O trabalho de Sueli Carneiro se debruça na sistematização do racismo, alcançada pelo aparelhamento ideológico das esferas de poder, compreendendo-o como um dispositivo responsável por regular toda e qualquer instituição, para além das mais associadas ao conceito, como a política, a economia, o belicismo e a segurança pública. Muito mais do que injúria racial, o racismo é descrito por Carneiro (e por tantos outros antes e depois dela) como ideologia estruturante, capaz de estabelecer e normatizar comportamentos, discursos, representações simbólicas e dinâmicas hierárquicas. Este fenômeno é sintetizado por ela através do termo dispositivo de racialidade. 

Toda produção simbólica originada em uma sociedade aparelhada pelo racismo atende a dois propósitos: sustentá-lo ou subvertê-lo. Independentemente das intenções do seu autor, os dispositivos de racialidade emergem, por pertencerem a um leque referencial construído por séculos, e que se perpetua devido ao sucesso das plataformas de divulgação, e da ampla adesão popular. O audiovisual opera como uma dessas plataformas, sintetizando arquétipos e fixando representações raciais, por meio de um modelo narrativo de palatável assimilação.

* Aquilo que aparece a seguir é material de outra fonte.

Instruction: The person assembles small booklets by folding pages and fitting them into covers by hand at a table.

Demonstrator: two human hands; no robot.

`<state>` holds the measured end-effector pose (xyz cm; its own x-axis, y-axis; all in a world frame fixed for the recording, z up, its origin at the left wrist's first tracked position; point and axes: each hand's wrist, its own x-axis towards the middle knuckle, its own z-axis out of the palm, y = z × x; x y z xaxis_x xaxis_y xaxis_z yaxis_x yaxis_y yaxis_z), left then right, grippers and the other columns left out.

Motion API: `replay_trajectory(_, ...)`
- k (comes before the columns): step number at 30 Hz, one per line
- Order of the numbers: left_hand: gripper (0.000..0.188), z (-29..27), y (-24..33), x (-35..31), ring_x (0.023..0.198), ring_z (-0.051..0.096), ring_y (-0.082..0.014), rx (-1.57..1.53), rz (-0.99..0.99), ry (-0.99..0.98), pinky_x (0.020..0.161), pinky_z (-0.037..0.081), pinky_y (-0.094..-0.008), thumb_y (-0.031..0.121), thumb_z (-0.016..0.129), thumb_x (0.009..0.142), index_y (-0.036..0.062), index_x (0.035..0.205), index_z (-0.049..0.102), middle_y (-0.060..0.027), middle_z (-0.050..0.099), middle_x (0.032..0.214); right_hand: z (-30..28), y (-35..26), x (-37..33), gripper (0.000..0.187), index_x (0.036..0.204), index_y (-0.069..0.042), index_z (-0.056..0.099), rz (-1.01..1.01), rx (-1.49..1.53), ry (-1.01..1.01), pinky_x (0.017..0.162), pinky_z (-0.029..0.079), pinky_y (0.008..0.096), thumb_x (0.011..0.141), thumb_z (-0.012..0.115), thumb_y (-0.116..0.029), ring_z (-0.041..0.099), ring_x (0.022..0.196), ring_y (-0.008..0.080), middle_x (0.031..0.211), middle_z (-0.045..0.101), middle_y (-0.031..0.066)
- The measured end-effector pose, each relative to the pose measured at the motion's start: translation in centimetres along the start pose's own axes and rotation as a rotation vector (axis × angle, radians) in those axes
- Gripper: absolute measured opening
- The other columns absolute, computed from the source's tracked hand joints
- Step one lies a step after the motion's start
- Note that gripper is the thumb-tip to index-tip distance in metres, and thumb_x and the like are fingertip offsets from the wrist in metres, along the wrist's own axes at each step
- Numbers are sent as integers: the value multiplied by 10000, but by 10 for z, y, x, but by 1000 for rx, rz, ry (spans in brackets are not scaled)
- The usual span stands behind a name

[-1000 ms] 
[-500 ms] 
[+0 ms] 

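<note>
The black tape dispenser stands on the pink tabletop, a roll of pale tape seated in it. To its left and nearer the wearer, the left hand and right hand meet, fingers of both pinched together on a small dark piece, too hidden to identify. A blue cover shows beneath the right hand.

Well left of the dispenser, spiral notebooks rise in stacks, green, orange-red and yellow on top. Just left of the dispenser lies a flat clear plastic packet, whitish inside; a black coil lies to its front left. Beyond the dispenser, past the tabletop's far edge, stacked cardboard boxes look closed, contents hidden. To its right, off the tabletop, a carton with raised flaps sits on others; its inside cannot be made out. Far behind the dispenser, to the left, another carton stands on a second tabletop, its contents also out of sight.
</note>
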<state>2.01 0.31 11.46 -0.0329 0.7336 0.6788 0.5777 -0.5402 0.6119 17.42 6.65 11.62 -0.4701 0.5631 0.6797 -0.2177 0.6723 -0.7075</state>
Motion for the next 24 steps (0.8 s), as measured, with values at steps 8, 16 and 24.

“Tropa de Elite” conta a sua história pela perspectiva de um homem que não distingue a esfera pública da privada. Que vive sob os princípios da instituição para a qual trabalha. O uniforme do BOPE enfeita, enquanto a pele branca reveste o caveira. Capitão Nascimento é referência nacional para integridade, masculinidade, ética e retaliação justificada contra o crime. Existe uma satisfação no público ao ver “a justiça sendo feita” por aquelas mãos, guiadas pelo pragmatismo psicopático do ofício, pois seus atos confirmam um viés já estabelecido: o da branquitude.

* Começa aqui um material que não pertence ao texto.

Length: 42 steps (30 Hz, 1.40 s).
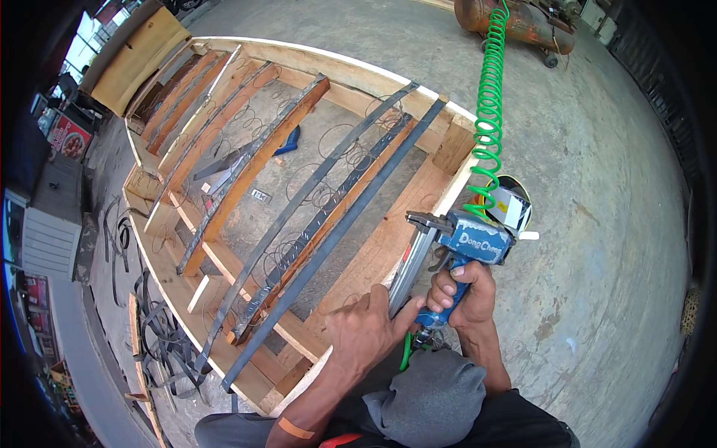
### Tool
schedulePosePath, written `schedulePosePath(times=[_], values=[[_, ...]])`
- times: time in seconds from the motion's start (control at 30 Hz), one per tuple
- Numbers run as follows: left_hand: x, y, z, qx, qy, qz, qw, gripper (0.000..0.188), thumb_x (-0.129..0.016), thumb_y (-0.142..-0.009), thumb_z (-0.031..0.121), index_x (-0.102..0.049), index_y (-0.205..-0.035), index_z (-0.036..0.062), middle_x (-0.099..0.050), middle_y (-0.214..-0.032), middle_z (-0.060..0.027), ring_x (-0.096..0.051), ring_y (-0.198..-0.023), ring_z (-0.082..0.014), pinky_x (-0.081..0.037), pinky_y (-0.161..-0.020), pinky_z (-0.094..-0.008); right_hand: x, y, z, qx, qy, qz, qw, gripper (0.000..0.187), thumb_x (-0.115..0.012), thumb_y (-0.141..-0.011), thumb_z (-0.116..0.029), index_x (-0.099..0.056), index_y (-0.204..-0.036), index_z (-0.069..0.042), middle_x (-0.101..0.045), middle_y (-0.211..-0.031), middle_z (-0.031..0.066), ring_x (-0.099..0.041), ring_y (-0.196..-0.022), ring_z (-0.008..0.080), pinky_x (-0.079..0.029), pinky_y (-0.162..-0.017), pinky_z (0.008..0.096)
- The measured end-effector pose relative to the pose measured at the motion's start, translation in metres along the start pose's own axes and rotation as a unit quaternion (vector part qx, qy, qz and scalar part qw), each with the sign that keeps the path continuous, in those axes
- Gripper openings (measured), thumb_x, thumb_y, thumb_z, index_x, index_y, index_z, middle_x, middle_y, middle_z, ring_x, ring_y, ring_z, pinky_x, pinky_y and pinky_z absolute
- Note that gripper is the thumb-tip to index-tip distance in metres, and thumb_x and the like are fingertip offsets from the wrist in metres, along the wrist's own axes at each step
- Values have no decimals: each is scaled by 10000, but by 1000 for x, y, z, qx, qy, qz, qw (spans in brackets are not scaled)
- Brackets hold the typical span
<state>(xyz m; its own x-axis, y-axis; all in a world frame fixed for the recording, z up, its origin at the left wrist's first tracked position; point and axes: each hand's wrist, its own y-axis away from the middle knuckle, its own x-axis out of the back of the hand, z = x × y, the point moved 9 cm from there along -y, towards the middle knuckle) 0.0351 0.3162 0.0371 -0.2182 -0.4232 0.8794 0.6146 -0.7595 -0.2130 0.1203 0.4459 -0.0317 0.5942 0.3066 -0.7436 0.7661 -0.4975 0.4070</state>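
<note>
We see the air gun (475,237) at the near right, raised over the floor just beside the frame (453,149), its nose directed left. The right hand (472,293) is wrapped around the handle (449,297), fingers curled closed. The left hand (364,326) is partly curled at the near end of the magazine (412,267), thumb and forefinger about it; its underside is hidden, so we cannot tell whether it grips firmly or merely rests there.

We judge the gun rigid and fairly heavy, its weight gathered in the blue head above the fist. The handle is the sound place to take hold; the magazine, long and smooth-looking, suits a second, steadying hand and may prove slippery. We would keep fingers clear of the nose and trigger. The coiled hose (489,97) is springy and likely tugs lightly.

To the left, the near strap (355,215) spans the frame; we expect it to be light and pliant, best held by its ends. Loose straps (160,328) lie tangled at the far left.
</note>
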Motion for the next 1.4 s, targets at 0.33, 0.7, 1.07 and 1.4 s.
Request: schedulePosePath(times=[0.33, 0.7, 1.07, 1.4], values=[[-5, -25, 8, 49, 75, -43, 995, 414, -663, -952, 184, -476, -1234, -55, -657, -907, -288, -682, -701, -463, -556, -614, -543, -7, -6, 6, 11, -5, 44, 999, 263, -543, -803, -160, -591, -1033, -42, -472, -606, 49, -465, -473, 192, -448, -486, 383], [-3, -1, -6, 75, 18, -41, 996, 330, -639, -1003, 326, -507, -938, 31, -618, -683, -165, -674, -541, -343, -536, -448, -436, -5, -5, 24, -64, -31, 26, 997, 311, -542, -769, -145, -595, -1052, -27, -479, -607, 73, -459, -445, 204, -456, -466, 395], [-8, 1, -26, 98, 167, -104, 976, 455, -623, -1006, 421, -522, -1049, -20, -651, -718, -246, -675, -620, -435, -523, -540, -509, -24, -5, 9, -7, 43, -21, 999, 323, -530, -802, -98, -584, -1100, 13, -457, -604, 70, -440, -458, 181, -446, -476, 375], [24, -72, -21, -30, 341, -91, 935, 479, -579, -1046, 372, -595, -1283, -44, -705, -1022, -257, -699, -983, -392, -528, -863, -458, -23, 15, -47, 132, 153, 29, 979, 149, -608, -806, -2, -614, -945, 51, -530, -651, 98, -485, -507, 178, -441, -527, 357]])
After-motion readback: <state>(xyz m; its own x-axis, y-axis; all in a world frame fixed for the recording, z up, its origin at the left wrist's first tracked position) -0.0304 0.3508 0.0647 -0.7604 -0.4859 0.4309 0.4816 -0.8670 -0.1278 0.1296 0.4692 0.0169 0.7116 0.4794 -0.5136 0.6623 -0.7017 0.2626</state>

A cada esporro dado nos “moleques” em adestramento, a cada acusação de demagogia contra discursos dissonantes da ordem, a cada “choque de realidade” sentido por André Mathias, a validação pessoal do espectador aumenta. Não há tempo a perder, nem disposição a ceder, para se esforçar em entender as entrelinhas do ato ali encenado. Afinal, para quê falar em limpeza étnica, em genocídio da população negra, quando se pode sentir prazer ao ouvir um “quem manda nessa porra aqui sou eu”?

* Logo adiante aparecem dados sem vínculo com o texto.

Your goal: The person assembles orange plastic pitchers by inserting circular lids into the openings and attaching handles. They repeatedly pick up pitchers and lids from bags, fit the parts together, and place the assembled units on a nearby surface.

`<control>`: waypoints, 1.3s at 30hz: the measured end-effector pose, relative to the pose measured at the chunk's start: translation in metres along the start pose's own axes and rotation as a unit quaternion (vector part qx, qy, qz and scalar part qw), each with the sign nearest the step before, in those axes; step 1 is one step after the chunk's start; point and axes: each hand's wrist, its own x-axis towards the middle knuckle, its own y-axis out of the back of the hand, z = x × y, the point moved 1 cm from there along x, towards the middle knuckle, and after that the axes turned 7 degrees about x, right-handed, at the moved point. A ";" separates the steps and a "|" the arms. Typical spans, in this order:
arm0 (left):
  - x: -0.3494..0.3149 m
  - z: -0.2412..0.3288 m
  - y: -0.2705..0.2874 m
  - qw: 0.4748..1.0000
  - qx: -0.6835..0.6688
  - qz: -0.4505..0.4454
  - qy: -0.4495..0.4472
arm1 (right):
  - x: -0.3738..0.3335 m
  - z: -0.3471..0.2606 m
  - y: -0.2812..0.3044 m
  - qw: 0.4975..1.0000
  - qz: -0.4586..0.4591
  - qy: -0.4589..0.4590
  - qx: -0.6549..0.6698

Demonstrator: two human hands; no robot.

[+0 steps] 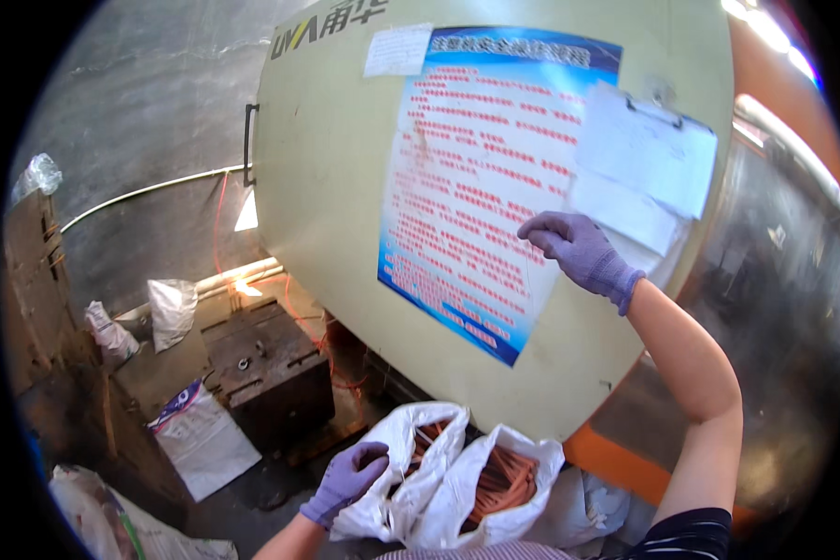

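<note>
My right hand, in a thin purple glove, is raised in front of a large blue-and-white poster with red print. Its fingertips are pinched together; a faint thin line hangs below them, too fine to name. Lower left, my left hand, gloved alike, is beside a white woven sack. Its fingers are loosely curled with a gap at the thumb, and nothing shows between them. Reddish-brown strips fill a second open white sack to the right; similar strips show inside the first.
The poster is on a pale green machine panel; a clipboard with papers hangs at its right. At left are a dark metal block, a flat white bag and a standing white bag. An orange base runs below the panel.
</note>
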 end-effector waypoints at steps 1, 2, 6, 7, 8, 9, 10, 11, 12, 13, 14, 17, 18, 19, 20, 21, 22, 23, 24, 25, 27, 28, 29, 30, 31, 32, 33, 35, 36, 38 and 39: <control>0.030 0.008 0.013 1.000 -0.010 0.002 -0.029 | 0.017 -0.008 0.005 1.000 0.005 0.008 -0.023; 0.058 0.026 0.024 0.997 0.030 0.013 -0.077 | 0.030 -0.006 0.007 0.999 0.009 0.005 -0.042; 0.161 0.086 0.052 0.960 0.120 0.031 -0.250 | 0.085 -0.015 0.028 0.988 0.125 -0.020 -0.086; 0.184 0.106 0.050 0.954 0.143 0.029 -0.263 | 0.097 -0.016 0.035 0.985 0.136 -0.057 -0.085; 0.206 0.123 0.047 0.925 0.156 0.057 -0.341 | 0.108 -0.016 0.043 0.983 0.163 -0.029 -0.083; 0.228 0.137 0.042 0.890 0.167 0.087 -0.416 | 0.119 -0.023 0.047 0.974 0.183 -0.045 -0.125; 0.248 0.154 0.031 0.867 0.160 0.091 -0.463 | 0.129 -0.027 0.057 0.973 0.193 -0.038 -0.122; 0.266 0.170 0.020 0.842 0.154 0.095 -0.508 | 0.138 -0.028 0.066 0.972 0.201 -0.030 -0.117; 0.284 0.185 0.009 0.810 0.178 0.115 -0.547 | 0.146 -0.038 0.069 0.964 0.222 -0.029 -0.144; 0.303 0.194 -0.003 0.776 0.202 0.133 -0.582 | 0.155 -0.042 0.073 0.955 0.241 -0.029 -0.168; 0.319 0.201 -0.016 0.767 0.216 0.144 -0.586 | 0.163 -0.039 0.083 0.952 0.270 -0.010 -0.144; 0.357 0.207 -0.041 0.749 0.257 0.181 -0.583 | 0.186 -0.063 0.094 0.935 0.314 0.025 -0.166; 0.367 0.202 -0.052 0.753 0.260 0.186 -0.575 | 0.191 -0.066 0.101 0.936 0.307 0.031 -0.168; 0.377 0.195 -0.061 0.757 0.265 0.192 -0.566 | 0.197 -0.066 0.107 0.934 0.308 0.022 -0.180; 0.385 0.187 -0.067 0.756 0.268 0.204 -0.561 | 0.203 -0.066 0.111 0.932 0.309 0.015 -0.190; 0.391 0.185 -0.071 0.755 0.261 0.201 -0.567 | 0.209 -0.066 0.117 0.928 0.310 0.006 -0.205; 0.395 0.183 -0.075 0.753 0.253 0.197 -0.575 | 0.213 -0.068 0.125 0.925 0.297 -0.002 -0.239; 0.399 0.180 -0.077 0.751 0.245 0.192 -0.582 | 0.222 -0.065 0.133 0.926 0.295 0.010 -0.238; 0.402 0.178 -0.080 0.750 0.249 0.194 -0.581 | 0.233 -0.059 0.141 0.926 0.293 0.022 -0.237; 0.403 0.178 -0.082 0.748 0.256 0.200 -0.579 | 0.237 -0.059 0.145 0.925 0.293 0.033 -0.240; 0.404 0.177 -0.084 0.744 0.269 0.211 -0.574 | 0.247 -0.060 0.145 0.909 0.304 0.039 -0.282; 0.405 0.177 -0.085 0.744 0.274 0.211 -0.572 | 0.253 -0.063 0.148 0.913 0.311 0.022 -0.262; 0.409 0.173 -0.086 0.737 0.278 0.216 -0.576 | 0.259 -0.060 0.152 0.913 0.317 0.019 -0.256; 0.410 0.173 -0.083 0.737 0.281 0.215 -0.576 | 0.264 -0.063 0.153 0.905 0.338 0.010 -0.258; 0.409 0.173 -0.081 0.738 0.287 0.214 -0.572 | 0.269 -0.062 0.155 0.898 0.356 0.002 -0.257; 0.406 0.174 -0.084 0.741 0.279 0.208 -0.574 | 0.272 -0.059 0.161 0.890 0.367 -0.007 -0.272; 0.406 0.174 -0.084 0.742 0.277 0.203 -0.575 | 0.278 -0.054 0.170 0.882 0.378 -0.012 -0.282; 0.407 0.176 -0.085 0.741 0.275 0.201 -0.578 | 0.286 -0.054 0.178 0.874 0.387 -0.019 -0.293; 0.406 0.175 -0.084 0.740 0.280 0.203 -0.577 | 0.289 -0.056 0.174 0.877 0.383 -0.020 -0.290; 0.408 0.172 -0.081 0.734 0.291 0.212 -0.576 | 0.294 -0.061 0.167 0.884 0.380 -0.037 -0.271; 0.408 0.172 -0.082 0.735 0.291 0.211 -0.575 | 0.296 -0.063 0.168 0.879 0.377 -0.043 -0.290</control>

A conversão do Mathias, aliás, é outro arco narrativo simbolicamente poderoso. Um homem negro, estudante de Direito, lentamente cooptado para servir e aplicar a “verdadeira justiça”. Com direito a uma cena dele em um debate, durante uma aula na universidade, se impondo perante a suposta cegueira dos futuros “intelectuaizinhos” de esquerda. Quer um case de sucesso para o BOPE maior do que esse? 

O fascínio pela criação original é tão significativo, ao ponto da sequência lançada em 2010, que tenta aplicar uma correção de curso diante das consequências da repercussão da obra-matriz, ser considerada inferior por muitos ou até totalmente inválida para alguns. A decepção de parte do público com “Tropa de Elite 2: O Inimigo Agora é Outro” não foi somente sobre um enredo que ousa cogitar a existência de corrupção na polícia militar.

Acima de tudo, foi sobre a quebra de um pacto social com duas representações simbólicas (o Capitão e o BOPE) que validam a conservação da branquitude enquanto paradigma estruturante da sociedade brasileira. Foi sobre a recusa de enxergar a realidade não tão bem escondida por baixo da superfície. Foi sobre o desconforto de ser exposto como imoral, tal qual Mathias fez com seus colegas de sala. Foi sobre o medo de sentir o dedo sendo apontado para a sua cara. Não é tão divertido assim quando você é a vítima, não é mesmo?

A criação conjunta de José Padilha, Rodrigo Pimentel, Bráulio Mantovani, Wagner Moura, André Ramiro e demais envolvidos, é certamente um dos marcos culturais brasileiros do início do século XXI. E dentre as muitas sínteses pseudofilosóficas contidas nele, uma é indiscutivelmente unânime: o sistema é foda, parceiro. De fato é. E até que ponto você vai se deixar ser conivente com ele?